Khan Mohemmed N, Russo Jack, Spivack John, Pool Christopher, Likhterov Ilya, Teng Marita, Genden Eric M, Miles Brett A
Department of Otolaryngology-Head and Neck Surgery, Icahn School of Medicine at Mount Sinai, New York, New York.
Department of Health Policy and Statistics, Icahn School of Medicine at Mount Sinai, New York, New York.
JAMA Otolaryngol Head Neck Surg. 2017 Jun 1;143(6):574-579. doi: 10.1001/jamaoto.2016.4304.
Elevated body mass index (BMI) has been proposed as a risk factor for morbidity and mortality among patients undergoing surgery. Conversely, an elevated BMI may confer a protective effect on perioperative morbidity.
To examine whether an elevated BMI is an independent risk factor for perioperative and postoperative infectious complications after free tissue transfer in head and neck reconstructive surgery.
DESIGN, SETTING, AND PARTICIPANTS: This cohort study included patients undergoing major head and neck surgery requiring free tissue transfer at a tertiary care center. Data were collected for 415 patients treated from January 1, 2007, through December 31, 2014.
The outcome of interest was postoperative infection and complications after head and neck surgery using free flaps. Covariates considered for adjustment in the statistical model included alcohol consumption (defined as >5 drinks per day [eg, 360 mL of beer, 150 mL of wine, or 45 mL of 80-proof spirits]), type 2 diabetes, prior radiotherapy, anesthesia time, hypothyroidism, smoking, American Society of Anesthesiologists classification, antibiotic regimen received (defined as a standard regimen of a first- or second-generation cephalosporin with or without metronidazole hydrochloride vs an alternative antibiotic regimen for patients allergic to penicillin), and primary surgeon.
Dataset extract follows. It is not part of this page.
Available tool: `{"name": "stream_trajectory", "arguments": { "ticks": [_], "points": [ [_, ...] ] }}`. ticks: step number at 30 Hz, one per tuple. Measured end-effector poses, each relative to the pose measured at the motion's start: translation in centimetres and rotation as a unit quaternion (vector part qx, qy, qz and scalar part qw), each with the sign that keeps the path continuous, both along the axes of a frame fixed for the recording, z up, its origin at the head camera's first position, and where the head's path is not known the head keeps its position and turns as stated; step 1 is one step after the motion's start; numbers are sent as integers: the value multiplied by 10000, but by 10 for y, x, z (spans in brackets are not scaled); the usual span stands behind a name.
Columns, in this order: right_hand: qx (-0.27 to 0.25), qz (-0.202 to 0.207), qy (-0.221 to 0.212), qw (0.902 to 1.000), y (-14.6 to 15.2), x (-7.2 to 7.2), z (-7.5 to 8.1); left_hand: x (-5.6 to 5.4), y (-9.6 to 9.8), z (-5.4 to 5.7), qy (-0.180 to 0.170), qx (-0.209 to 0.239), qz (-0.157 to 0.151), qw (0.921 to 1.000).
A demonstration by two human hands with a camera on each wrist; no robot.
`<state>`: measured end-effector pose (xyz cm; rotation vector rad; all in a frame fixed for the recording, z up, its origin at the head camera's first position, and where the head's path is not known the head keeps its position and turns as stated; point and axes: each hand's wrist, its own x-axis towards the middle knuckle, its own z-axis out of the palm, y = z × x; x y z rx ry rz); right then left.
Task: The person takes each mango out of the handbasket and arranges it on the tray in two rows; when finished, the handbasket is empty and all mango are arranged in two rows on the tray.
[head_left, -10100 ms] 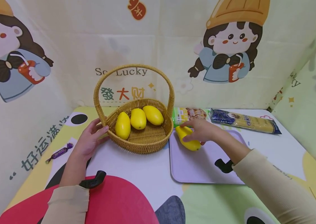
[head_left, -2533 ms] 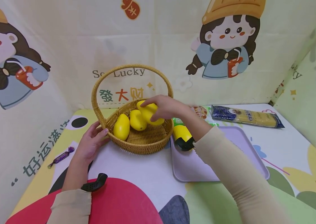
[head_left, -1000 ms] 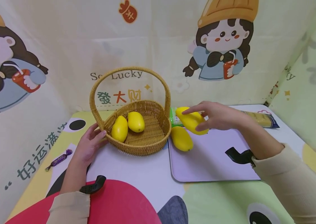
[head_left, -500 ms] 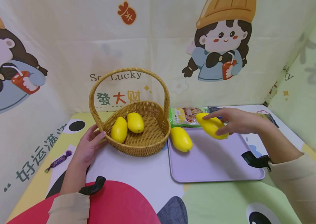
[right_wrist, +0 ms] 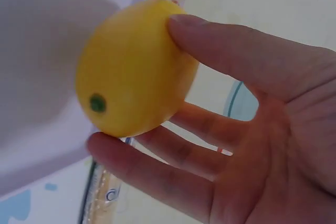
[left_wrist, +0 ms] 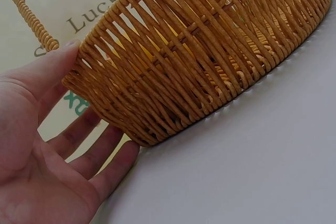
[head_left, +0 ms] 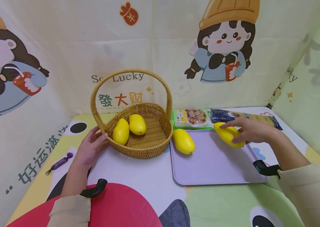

A multiple logistic regression model was developed for the incidence of the infection end point as a function of elevated BMI (>30.0).
Among the 415 patients included in this study (277 men [66.7%] and 138 women [33.2%]; mean [SD] age, 61.5 [13.9] years), type 2 diabetes and use of an alternative antibiotic regimen were found to be independently associated with increased infectious complications after free flap surgery of the head and neck, with estimated odds ratios of 2.78 (95% CI, 1.27-6.09) and 2.67 (95% CI, 1.14-6.25), respectively, in the multiple logistic regression model. However, a high BMI was not found to be statistically significant as an independent risk factor for postoperative infectious complication (estimated odds ratio, 1.19; 95% CI, 0.48-2.92).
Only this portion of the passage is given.